Exactly the lines from the one with "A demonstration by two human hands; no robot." through the final line of the listing below should appear in the answer, and no others.

## INFORMATION SHOWN
Segment Open

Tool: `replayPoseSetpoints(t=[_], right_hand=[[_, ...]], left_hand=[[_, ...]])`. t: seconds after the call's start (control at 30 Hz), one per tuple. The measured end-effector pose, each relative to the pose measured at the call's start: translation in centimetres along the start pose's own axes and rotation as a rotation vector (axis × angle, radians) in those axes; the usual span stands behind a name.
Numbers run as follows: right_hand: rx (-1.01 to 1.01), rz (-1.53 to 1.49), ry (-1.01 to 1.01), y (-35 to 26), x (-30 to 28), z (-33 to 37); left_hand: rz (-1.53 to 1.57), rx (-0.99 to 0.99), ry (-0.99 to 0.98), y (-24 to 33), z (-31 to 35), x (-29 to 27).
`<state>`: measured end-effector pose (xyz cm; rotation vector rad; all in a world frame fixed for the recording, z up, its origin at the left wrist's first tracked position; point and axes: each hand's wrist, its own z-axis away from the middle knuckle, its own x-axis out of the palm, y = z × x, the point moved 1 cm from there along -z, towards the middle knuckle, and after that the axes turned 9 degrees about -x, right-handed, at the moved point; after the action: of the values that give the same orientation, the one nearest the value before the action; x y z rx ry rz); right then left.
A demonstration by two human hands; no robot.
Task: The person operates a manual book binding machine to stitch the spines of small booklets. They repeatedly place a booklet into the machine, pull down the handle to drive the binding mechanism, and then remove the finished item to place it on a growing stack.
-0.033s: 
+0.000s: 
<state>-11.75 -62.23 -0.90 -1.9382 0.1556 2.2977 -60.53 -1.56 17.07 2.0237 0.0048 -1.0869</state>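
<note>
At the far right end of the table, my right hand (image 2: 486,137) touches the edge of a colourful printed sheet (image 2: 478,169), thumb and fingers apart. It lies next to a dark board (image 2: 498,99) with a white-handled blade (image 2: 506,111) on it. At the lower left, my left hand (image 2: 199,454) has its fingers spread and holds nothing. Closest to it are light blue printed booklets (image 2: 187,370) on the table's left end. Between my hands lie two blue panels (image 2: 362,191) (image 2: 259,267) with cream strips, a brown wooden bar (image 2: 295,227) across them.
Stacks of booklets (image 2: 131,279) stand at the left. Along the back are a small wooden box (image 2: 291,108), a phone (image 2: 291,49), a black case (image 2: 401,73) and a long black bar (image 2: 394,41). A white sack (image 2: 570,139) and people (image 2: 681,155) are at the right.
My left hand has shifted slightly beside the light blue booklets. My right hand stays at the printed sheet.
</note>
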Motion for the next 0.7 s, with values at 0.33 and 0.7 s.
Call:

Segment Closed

## EXERCISE SOLUTION
A demonstration by two human hands; no robot.
Task: The person operates a manual book binding machine to stitch the spines of small booklets. They repeatedly place a booklet into the machine, pull down the handle to drive the binding mechanism, and then remove the finished item to place it on a growing stack.
-0.033s: 
+0.000s: 
<state>-11.75 -62.23 -0.90 -1.9382 0.1556 2.2977 -60.53 -1.56 17.07 2.0237 0.0048 -1.0869</state>
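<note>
At the far right end of the table, my right hand (image 2: 486,137) touches the edge of a colourful printed sheet (image 2: 478,169), thumb and fingers apart. It lies next to a dark board (image 2: 498,99) with a white-handled blade (image 2: 506,111) on it. At the lower left, my left hand (image 2: 199,454) has its fingers spread and holds nothing. Closest to it are light blue printed booklets (image 2: 187,370) on the table's left end. Between my hands lie two blue panels (image 2: 362,191) (image 2: 259,267) with cream strips, a brown wooden bar (image 2: 295,227) across them.
Stacks of booklets (image 2: 131,279) stand at the left. Along the back are a small wooden box (image 2: 291,108), a phone (image 2: 291,49), a black case (image 2: 401,73) and a long black bar (image 2: 394,41). A white sack (image 2: 570,139) and people (image 2: 681,155) are at the right.
My left hand has shifted slightly beside the light blue booklets. My right hand stays at the printed sheet.
</note>
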Motion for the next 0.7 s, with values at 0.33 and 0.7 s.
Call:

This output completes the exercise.